(Kaamelott, 458 épisodes, 2005-2009, M6)
Ce texte a été écrit dans l’esprit des deux anthologies Ecrivains en séries, dirigées par Emmanuel Rabu et publiées chez Laure Limongi (LaureLi).

C’est moi l’idiot, le ravi de la crèche. Je n’ai qu’un cœur et ne m’en cache pas. Je n’ai qu’un ami, et qu’un avatar. Je le suis ; partout.
Je suis le Voyant, mais ce que je vois — ce dont je rêve, je ne le comprends pas. Je n’ai pas votre langage. Je ne m’exprime pas. Je me tais.
Je suis le fils inconnu, le parchemin d’étoiles. J’ai dans les yeux un courage qui me dépasse, dont je n’ai pas demandé la charge. Je suis le dos trop lourd, et je préfère picoler et bouffer et chanter avec mon ami dans les tavernes indignes de ma condition, et taquiner la gueuse.
Je n’ai pas de visage, parce que je réside dans le corps d’un autre, d’un autre que moi, plus pur, plus solide, plus vaillant. Je suis faible et je vois. Je suis le taiseux, l’inconsolé.
Je m’amuse de tant d’aptitudes fourbues, de tant d’attributs, et m’en réjouis, et m’en moque à gorge déployée, je provoque le rire, je suis le Rire.
Je suis le Rire parce que je suis l’inconsolé, et ma mer d’Italie est lointaine et d’ailleurs je ne suis pas de là-bas, pas plus que d’Aquitaine, de Galle ou d’ailleurs — quoique j’embrasse l’ensemble.
Je suis Logres. Je le suis partout. La caverne, le tombeau. Le seuil, le poète.
Je suis l’élu. Je suis le messie, c’est-à-moi que revient d’en finir. Je suis le finissant, moi qui n’ai aucune origine. Mes parents ne le sont pas. Deux ahuris bavards, et perdus. Enfant trouvé, sauvage.

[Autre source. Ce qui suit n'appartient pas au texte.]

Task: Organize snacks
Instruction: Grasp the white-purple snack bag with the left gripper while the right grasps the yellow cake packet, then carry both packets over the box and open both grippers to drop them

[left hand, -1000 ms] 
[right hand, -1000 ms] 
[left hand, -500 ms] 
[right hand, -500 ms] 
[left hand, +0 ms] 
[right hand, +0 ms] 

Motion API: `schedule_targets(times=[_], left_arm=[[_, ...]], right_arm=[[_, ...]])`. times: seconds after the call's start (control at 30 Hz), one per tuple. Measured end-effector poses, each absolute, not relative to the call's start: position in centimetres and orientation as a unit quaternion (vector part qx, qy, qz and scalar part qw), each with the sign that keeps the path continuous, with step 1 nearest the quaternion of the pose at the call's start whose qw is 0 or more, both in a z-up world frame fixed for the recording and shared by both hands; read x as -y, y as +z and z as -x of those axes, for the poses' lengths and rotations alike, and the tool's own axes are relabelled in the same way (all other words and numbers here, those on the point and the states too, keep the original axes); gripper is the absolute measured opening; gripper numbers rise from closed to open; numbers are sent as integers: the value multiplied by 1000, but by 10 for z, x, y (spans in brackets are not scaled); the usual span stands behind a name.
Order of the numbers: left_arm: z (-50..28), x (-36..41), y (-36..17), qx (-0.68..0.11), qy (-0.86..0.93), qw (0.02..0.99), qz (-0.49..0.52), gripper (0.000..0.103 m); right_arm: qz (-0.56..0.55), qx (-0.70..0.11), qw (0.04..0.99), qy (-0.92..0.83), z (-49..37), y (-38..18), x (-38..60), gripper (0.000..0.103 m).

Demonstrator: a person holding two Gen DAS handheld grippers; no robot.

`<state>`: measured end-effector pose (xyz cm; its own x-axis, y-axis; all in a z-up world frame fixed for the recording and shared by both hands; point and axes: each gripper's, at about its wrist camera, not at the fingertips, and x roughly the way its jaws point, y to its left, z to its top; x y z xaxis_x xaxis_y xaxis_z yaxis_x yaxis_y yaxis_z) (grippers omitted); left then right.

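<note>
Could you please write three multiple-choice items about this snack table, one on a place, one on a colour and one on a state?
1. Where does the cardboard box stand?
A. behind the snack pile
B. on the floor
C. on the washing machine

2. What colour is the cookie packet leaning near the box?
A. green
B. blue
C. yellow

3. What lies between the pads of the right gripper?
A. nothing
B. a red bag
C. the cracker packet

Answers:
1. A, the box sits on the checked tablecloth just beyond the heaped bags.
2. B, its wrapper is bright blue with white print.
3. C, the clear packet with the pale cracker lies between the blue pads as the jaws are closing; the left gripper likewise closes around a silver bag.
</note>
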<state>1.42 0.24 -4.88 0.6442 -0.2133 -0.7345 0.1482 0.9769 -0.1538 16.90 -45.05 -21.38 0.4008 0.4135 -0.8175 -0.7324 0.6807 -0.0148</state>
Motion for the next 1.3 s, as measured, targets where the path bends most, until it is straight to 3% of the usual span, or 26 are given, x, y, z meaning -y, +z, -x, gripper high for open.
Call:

Je me rends au lac, oui celui-là même. Le lac de la Dame du Lac (les cris de la Fée !) Je me dis que là quelque chose pourrait se produire. Et je prends conscience du tout dans lequel nous errons, lui et moi (les soupirs de la Sainte !).
Le caillou, le fil de pêche, la canne, les poissons, le lac : c’est entier, vous comprenez ? C’est un tout, et nous que faisons-nous pour y participer ?
Je participe, je suis volontaire. Je traverse les portes magiques. Je quitte ce plan d’immanence. Par deux fois, j’ai traversé les limites de notre monde. J’ai accès à une partition dont vous n’avez pas idée. Je sais toutes les pierres du château.
Vous ne comprenez pas mon jeu ni mon rire. Vous ne comprenez pas mes chiffres. Et vous ne savez rien de moi.
Je suis le nice, le benêt. L’enfant trouvé, le bégayant. Le balbutiant. L’idiot, l’enfant. Celui qui sait, celui qui voit, celui qui ne parle pas.
Ma destinée est importante, car j’ai accès aux chiffres. Je suis solitaire et ma route est parsemée d’embûches, mais je ne suis pas dans ce monde. On m’appelle aussi le Vieux, ou encore Ὀρφεύς, 孫悟空, et même Myrddin Wyllt, デューク フリード, Kal-El, et tant d’autres noms : ma généalogie est tellement perturbée.
Je suis une constellation (de noms). Tous ces mots me dépassent. Il ne peuvent tenir ensemble en un seul corps. Tout ce qui m’est familier excède la réalité, et je ne tiens dans aucune lieu, aucun cadre, aucun inventaire, aucun carnet, aucun livre, aucun écran. Je renverse les murailles, je pulvérise le réel. C’est-à-dire : je lui donne sens. Je suis l’accroc autour duquel le monde est construit. Je suis la seule solution possible. Je suis la seule opération possible. Je suis l’issue, le dénouement.
Je suis en creux, et sur ce creux, tu verras, tu construiras ton église.